Следует отметить, что сказ в «Серебряном голубе» совмещается с повествованием, в котором непосредственно проявляется авторское начало. События бытового плана повести А. Белый описывает, скрываясь под маской то одного, то другого рассказчика с ограниченным кругозором, широко используя приёмы иронической и сатирической деформации действительности. Когда же речь заходит о мифопоэтической сущности явлений мистического плана, он прибегает к «авторскому» повествованию, которое, в свою очередь, во многом стилизовано под Н. Гоголя (обращения к читателю, риторические вопросы и восклицания, лирические отступления и т. п.). При этом преобладающее слово в повести А. Белого остаётся за повествователем, который близок автору. То есть, несмотря на использование различных форм сказа, А. Белый явно тяготеет к монологическому типу повествования.
Итак, стилевая манера А. Белого резко своеобразна. Это ритмическое начало в прозе, соединение объективных и субъективных ракурсов повествования, метафоризация речи, обилие образных лейтмотивов, разнообразие словесно-речевых систем («литературной», сказовой, стилизованной), прихотливость интонационно-синтаксических рядов и др. Все эти особенности создают в «Серебряном голубе» отчётливое преобладание образа и слова над сюжетом, что впоследствии стало принципиальным конструктивным элементом русской орнаментальной прозы, возникшей в значительной мере благодаря усвоению творческого опыта А. Белого.

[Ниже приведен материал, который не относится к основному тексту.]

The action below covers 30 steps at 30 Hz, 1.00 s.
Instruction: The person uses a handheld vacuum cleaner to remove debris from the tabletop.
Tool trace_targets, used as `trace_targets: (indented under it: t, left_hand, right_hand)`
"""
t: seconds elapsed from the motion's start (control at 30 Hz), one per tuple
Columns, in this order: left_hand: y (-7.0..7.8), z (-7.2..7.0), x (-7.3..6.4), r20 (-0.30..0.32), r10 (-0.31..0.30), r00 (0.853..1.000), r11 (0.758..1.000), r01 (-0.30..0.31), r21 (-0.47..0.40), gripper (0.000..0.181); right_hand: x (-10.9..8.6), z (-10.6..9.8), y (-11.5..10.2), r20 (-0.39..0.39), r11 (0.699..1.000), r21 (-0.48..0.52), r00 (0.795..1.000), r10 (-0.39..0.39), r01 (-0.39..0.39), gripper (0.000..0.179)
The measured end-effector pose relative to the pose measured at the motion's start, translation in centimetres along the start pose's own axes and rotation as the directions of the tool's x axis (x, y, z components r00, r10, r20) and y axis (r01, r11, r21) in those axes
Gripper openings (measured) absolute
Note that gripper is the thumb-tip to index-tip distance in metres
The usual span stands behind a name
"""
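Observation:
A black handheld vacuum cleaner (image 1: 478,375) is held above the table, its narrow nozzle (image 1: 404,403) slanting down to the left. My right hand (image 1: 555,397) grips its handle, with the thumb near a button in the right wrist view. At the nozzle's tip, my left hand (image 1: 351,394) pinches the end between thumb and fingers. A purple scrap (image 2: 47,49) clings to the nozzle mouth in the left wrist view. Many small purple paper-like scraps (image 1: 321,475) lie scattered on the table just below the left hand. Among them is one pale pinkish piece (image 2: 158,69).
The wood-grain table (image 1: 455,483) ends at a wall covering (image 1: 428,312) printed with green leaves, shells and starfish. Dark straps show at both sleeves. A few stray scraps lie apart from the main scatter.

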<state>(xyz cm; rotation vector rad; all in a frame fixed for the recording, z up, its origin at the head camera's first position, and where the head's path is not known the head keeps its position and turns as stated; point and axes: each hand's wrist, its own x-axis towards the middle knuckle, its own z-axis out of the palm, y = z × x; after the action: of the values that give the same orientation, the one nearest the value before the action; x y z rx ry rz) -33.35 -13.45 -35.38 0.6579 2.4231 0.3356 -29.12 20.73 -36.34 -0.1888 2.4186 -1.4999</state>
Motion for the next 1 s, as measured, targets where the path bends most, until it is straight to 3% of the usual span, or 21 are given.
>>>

2.4.2. «Еретик от литературы» – Евгений Замятин
Феномен сегодняшней популярности Е. Замятина связан с романом-антиутопией «Мы» (1921), который, как это ни парадоксально, в своё время стал поводом к запрету сначала всего его творчества, а затем и самого имени писателя1
. Именно «шлейф запретности» вознёс роман «Мы» заведомо выше всего, что было написано Е. Замятиным. Не только в читательском восприятии он всё ещё остаётся автором одного произведения, но и во многих исследованиях творчество Е. Замятина по инерции оценивается в свете его антиутопии, художественные открытия, сделанные писателем в других произведениях, искажаются или игнорируются. Вместе с тем в современных работах, как отмечает в предисловии к сборнику «Новое о Замятине» (1997) его составитель Л. Геллер, «идёт открытие Замятина, лишённого идеологической «антиутопической» нагрузки»2. Всё чаще высказывается мысль, что, с одной стороны, в подходе к проблемам творчества Е. Замятина появились разного рода стереотипы и традиционные схематичные оценки, а с другой – многие ключевые аспекты творчества писателя, не связанные с его главным произведением, остаются, к сожалению, ещё малоизученными. Парадокс заключается в том, что антиутопия Е. Замятина – далеко не первое его высказывание о судьбе России, далеко не первое предсказание, предвидение.Творчество Е. Замятина в последнее время привлекает особенно пристальное внимание научной мысли: регулярно проводятся Замятинские чтения (г. Тамбов), всероссийские и международные конференции, издаются коллективные работы и монографические исследования etc.3
Всё говорит о том, что период возвращения Е. Замятина на родину, сопровождавшийся скоропалительными политизированными статьями и соревновательным потоком публикаций произведений запретного писателя с минимальным комментарием, скорее сбивавшим с толку, чем что-то объяснявшим, наконец завершился – «разбросанные камни почти все собрали и началось капитальное и серьёзное, неспешное строительство»4. В современном замятиноведении в целом определился ряд дискуссионных проблем, вокруг которых разворачивается научный дискурс: теория неореализма, оппозиция «энтропийно-аполлоновско-го» и «энергийно-дионисийского» начал, интертекстуальная парадигма, жанрово-стилевые поиски, мифотворчество и др.